Products used were white shellac, sherwin williams kem aqua in low gloss blending white, and sherwin williams industrial 0 voc acrylic for the island.


----------



## Schmidt & Co. (Nov 6, 2008)

Great job as always Tommy!


----------



## wje (Apr 11, 2009)

That's a sweet looking kitchen! Nice work as always buddy! 
Were they stained wood before? Or painted?


----------



## Danahy (Dec 11, 2008)

Awesome job!
Curious. Is that island colour Plymouth Brown?


----------



## straight_lines (Oct 17, 2007)

wje said:


> That's a sweet looking kitchen! Nice work as always buddy!
> Were they stained wood before? Or painted?


They had been painted twice oil enamel with an acrylic coat on top. I would asume it was originally stained. They are cherry. 



Danahy said:


> Awesome job!
> Curious. Is that island colour Plymouth Brown?


No its a sw6076 turkish coffee. 


Thanks on the complements!


----------



## Damon T (Nov 22, 2008)

Does the KA only come in white or pastel colors?


----------



## ridesarize (Jun 19, 2012)

I've seen a couple islands going a different color now only on PT. Good job.
So why did you use a different product for the island, just more abuse there?


----------



## straight_lines (Oct 17, 2007)

Damon T said:


> Does the KA only come in white or pastel colors?

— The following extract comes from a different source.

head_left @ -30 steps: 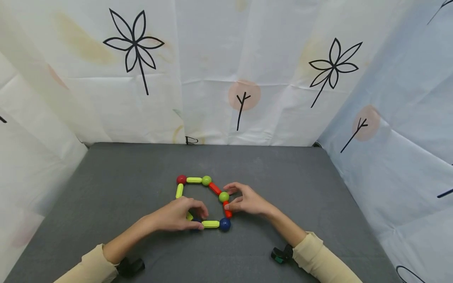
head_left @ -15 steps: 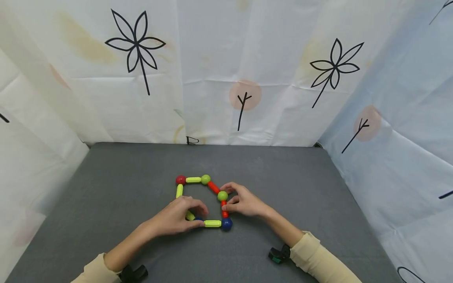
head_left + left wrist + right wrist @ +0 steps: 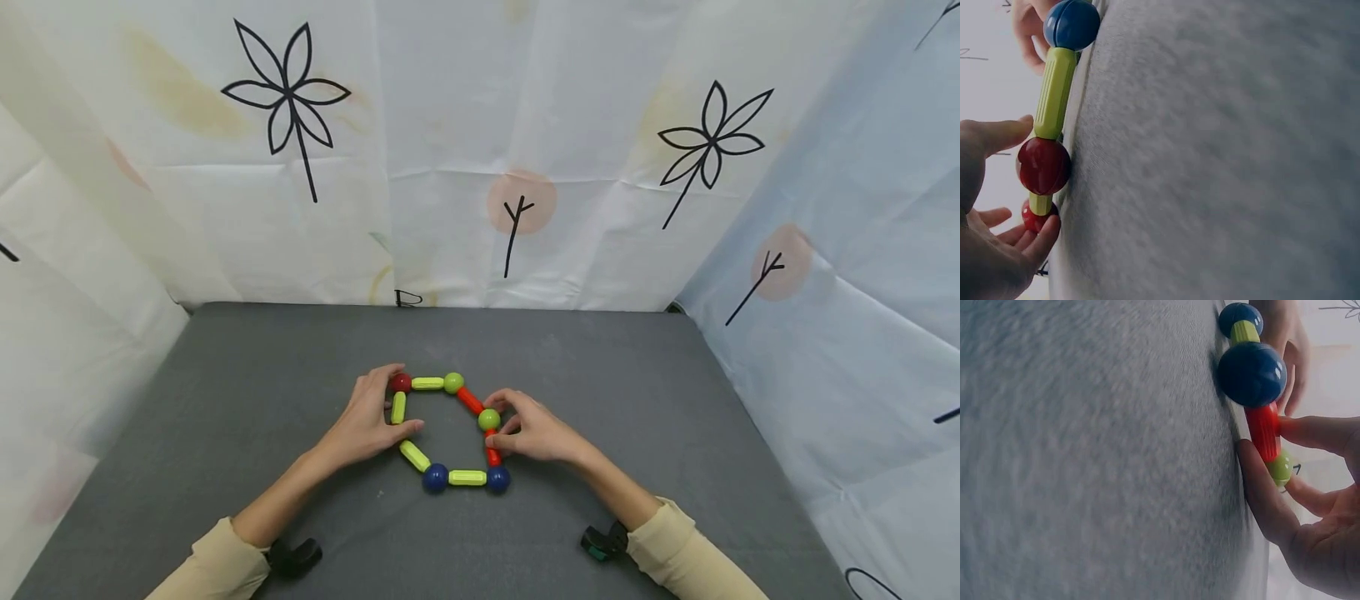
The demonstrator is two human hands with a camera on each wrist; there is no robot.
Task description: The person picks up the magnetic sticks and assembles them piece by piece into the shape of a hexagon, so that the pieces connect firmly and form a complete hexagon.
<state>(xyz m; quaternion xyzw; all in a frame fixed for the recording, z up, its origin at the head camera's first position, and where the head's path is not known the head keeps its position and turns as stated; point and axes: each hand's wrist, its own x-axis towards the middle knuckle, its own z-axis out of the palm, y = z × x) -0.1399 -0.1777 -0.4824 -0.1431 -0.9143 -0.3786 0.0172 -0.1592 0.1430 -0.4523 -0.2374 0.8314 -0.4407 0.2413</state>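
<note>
Magnetic rods and balls form a ring on the grey table. My left hand (image 3: 371, 421) spans its left side. In the left wrist view, its fingertips touch the far red ball (image 3: 1034, 219), while its thumb extends beside the nearer red ball (image 3: 1044, 166). That nearer ball is hidden by the hand in the head view. At the ring's right side, my right hand (image 3: 536, 429) pinches the lower red rod (image 3: 492, 450), between a green ball (image 3: 489, 419) and a blue ball (image 3: 498, 479). Yellow-green rods, one at the front (image 3: 468, 477), join other balls.
The grey table (image 3: 600, 358) meets a white printed curtain (image 3: 450, 242) at the back, with more curtain at both sides. Black camera mounts sit at the left wrist (image 3: 296, 558) and right wrist (image 3: 604, 542).
My left hand has moved from the front blue ball up to the ring's left side, uncovering that ball. The ring has shifted slightly right, with my right hand staying at the red rod.
</note>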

It says on the sw oem page they have full color range. They also have a factory black, but that island couldn't be mixed. I don't know if they just can't get the base or what. Its something I was going to ask my rep.


----------



## woodcoyote (Dec 30, 2012)

Nice looking job!! Good color scheme.


----------



## Paint and Hammer (Feb 26, 2008)

Nice job Tommy.

....thanks for the chat this week, your advise will be used.

.


----------



## straight_lines (Oct 17, 2007)

You are most welcome. If you do decide to take a road trip and fly down and purchase a van let me know. I would love to meet up.


----------



## Paint and Hammer (Feb 26, 2008)

straight_lines said:


> You are most welcome. If you do decide to take a road trip and fly down and purchase a van let me know. I would love to meet up.


Will do!


----------



## num21lock (Aug 3, 2013)

Looks really well done! 

Any thoughts on the Sherwin Williams Industrial 0 VOC acrylic?


----------



## matt19422 (Oct 2, 2009)

Nice work!


----------



## Danahy (Dec 11, 2008)

straight_lines said:


> Products used were white shellac, sherwin williams kem aqua in low gloss blending white, and sherwin williams industrial 0 voc acrylic for the island.


Curious. Did you spray or roll/brush the shellac?


----------



## straight_lines (Oct 17, 2007)

Spray only, except maybe on the insides.


----------